▸ YOUR INSTRUCTIONS: Please report how many lines of the following entries hold the word "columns", giving the number alone.

┏━━

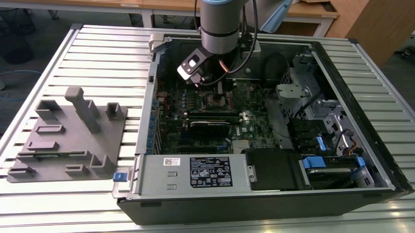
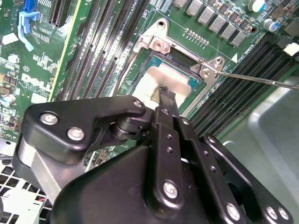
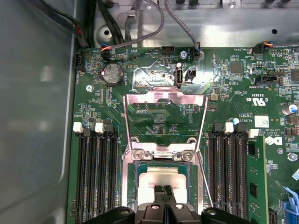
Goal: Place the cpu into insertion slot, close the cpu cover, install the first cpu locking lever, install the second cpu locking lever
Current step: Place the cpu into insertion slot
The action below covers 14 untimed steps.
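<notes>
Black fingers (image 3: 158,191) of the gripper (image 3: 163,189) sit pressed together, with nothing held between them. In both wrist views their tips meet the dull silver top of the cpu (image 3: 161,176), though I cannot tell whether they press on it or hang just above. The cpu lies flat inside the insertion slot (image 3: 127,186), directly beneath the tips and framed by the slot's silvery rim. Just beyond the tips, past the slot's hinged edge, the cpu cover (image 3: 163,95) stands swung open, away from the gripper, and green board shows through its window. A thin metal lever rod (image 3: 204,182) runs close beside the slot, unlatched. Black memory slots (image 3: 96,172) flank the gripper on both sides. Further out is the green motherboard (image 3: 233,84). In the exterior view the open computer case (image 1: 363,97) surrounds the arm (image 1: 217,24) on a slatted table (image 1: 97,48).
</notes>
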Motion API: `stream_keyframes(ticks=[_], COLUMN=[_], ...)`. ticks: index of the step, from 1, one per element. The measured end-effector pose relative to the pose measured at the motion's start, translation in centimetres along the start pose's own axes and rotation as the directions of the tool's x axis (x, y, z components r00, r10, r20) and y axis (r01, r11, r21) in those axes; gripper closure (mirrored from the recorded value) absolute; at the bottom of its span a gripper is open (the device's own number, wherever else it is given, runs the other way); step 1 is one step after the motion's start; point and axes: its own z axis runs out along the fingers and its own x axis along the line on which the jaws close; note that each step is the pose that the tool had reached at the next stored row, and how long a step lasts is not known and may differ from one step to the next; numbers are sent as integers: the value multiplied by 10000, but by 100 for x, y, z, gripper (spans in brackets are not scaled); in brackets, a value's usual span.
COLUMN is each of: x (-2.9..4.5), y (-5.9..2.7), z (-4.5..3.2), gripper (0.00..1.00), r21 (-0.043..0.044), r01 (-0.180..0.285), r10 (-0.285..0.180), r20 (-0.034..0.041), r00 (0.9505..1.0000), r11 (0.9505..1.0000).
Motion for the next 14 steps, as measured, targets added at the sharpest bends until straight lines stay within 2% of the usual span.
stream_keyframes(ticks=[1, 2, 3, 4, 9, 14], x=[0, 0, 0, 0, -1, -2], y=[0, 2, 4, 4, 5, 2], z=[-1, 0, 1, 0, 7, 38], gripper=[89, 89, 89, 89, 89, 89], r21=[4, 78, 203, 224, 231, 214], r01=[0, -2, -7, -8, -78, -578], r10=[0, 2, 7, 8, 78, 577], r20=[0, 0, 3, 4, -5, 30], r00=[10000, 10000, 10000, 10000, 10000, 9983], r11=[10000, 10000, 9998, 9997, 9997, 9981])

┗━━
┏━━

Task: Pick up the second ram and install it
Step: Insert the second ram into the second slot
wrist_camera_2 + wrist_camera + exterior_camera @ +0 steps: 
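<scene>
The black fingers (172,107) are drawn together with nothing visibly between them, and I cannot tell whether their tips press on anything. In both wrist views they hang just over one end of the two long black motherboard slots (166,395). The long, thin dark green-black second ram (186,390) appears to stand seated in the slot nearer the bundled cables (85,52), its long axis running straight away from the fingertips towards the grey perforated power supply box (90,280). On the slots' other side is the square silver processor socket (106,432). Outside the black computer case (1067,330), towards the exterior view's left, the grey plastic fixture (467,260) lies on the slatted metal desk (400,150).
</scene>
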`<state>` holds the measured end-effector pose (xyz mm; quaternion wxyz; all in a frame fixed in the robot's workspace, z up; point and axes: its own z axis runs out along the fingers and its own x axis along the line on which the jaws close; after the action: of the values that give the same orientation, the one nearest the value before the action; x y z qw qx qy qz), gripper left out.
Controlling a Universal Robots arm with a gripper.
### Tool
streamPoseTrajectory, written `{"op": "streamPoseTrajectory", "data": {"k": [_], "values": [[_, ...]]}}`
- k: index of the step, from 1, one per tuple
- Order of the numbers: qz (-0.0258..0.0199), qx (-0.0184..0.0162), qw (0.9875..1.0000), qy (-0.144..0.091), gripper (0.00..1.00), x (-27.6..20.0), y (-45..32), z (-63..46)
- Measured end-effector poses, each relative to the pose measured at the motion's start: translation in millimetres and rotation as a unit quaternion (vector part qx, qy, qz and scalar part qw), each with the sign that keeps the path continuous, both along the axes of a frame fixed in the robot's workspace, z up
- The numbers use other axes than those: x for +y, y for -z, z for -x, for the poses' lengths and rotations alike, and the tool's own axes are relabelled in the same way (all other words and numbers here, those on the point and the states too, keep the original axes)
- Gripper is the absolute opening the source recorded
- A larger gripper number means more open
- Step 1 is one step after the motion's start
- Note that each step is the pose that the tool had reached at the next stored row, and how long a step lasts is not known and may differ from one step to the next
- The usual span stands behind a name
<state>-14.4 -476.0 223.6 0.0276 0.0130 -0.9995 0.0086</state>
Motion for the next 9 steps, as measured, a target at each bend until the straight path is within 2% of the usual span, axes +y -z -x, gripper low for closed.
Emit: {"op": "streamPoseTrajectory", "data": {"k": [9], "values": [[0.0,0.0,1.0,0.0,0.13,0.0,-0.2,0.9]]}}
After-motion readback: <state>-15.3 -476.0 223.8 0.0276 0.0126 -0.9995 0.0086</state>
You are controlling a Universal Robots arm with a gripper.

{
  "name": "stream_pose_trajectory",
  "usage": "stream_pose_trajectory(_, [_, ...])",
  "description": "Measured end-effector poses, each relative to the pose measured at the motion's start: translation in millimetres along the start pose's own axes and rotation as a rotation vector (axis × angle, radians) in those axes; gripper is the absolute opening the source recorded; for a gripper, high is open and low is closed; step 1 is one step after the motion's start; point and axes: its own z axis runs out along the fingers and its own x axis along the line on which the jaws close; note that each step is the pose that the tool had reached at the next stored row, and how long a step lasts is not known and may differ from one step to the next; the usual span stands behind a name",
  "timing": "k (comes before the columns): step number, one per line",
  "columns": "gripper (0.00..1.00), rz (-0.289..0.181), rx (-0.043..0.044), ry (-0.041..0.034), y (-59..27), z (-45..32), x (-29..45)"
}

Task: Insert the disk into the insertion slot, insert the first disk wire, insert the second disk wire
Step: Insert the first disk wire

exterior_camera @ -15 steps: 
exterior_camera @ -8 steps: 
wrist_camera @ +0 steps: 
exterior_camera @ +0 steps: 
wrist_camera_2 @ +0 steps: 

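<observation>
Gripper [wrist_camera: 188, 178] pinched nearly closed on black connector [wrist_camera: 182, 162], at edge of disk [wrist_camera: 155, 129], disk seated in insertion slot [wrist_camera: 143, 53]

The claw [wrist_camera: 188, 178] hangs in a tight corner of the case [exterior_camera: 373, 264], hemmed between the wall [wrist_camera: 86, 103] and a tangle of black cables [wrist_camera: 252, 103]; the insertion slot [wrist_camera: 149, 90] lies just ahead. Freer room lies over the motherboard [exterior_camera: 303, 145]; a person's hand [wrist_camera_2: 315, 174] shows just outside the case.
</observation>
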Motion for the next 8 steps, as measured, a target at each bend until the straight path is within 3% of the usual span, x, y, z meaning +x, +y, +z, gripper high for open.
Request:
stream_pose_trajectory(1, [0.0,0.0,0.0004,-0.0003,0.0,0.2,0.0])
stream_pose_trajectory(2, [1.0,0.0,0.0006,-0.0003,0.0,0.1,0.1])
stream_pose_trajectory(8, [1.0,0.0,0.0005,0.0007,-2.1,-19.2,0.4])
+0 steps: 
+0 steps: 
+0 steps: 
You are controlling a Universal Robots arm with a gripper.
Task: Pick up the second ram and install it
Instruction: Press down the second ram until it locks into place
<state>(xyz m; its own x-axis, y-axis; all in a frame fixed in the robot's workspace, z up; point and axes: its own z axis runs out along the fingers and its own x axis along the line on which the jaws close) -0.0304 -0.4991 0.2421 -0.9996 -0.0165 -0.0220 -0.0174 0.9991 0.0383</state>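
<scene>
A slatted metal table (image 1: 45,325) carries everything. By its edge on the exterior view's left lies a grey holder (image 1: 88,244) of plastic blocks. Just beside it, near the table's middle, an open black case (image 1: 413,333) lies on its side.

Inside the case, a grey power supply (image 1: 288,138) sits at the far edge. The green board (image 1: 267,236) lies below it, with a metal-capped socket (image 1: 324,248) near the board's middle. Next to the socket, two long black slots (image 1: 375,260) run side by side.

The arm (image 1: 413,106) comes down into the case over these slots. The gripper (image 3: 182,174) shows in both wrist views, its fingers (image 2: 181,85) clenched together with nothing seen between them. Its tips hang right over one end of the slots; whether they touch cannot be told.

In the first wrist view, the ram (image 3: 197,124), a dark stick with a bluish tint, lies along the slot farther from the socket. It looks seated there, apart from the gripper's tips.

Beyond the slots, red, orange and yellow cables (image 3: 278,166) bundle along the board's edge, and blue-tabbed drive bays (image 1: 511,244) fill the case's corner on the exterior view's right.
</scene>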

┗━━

▸ ANSWER SPACE: 2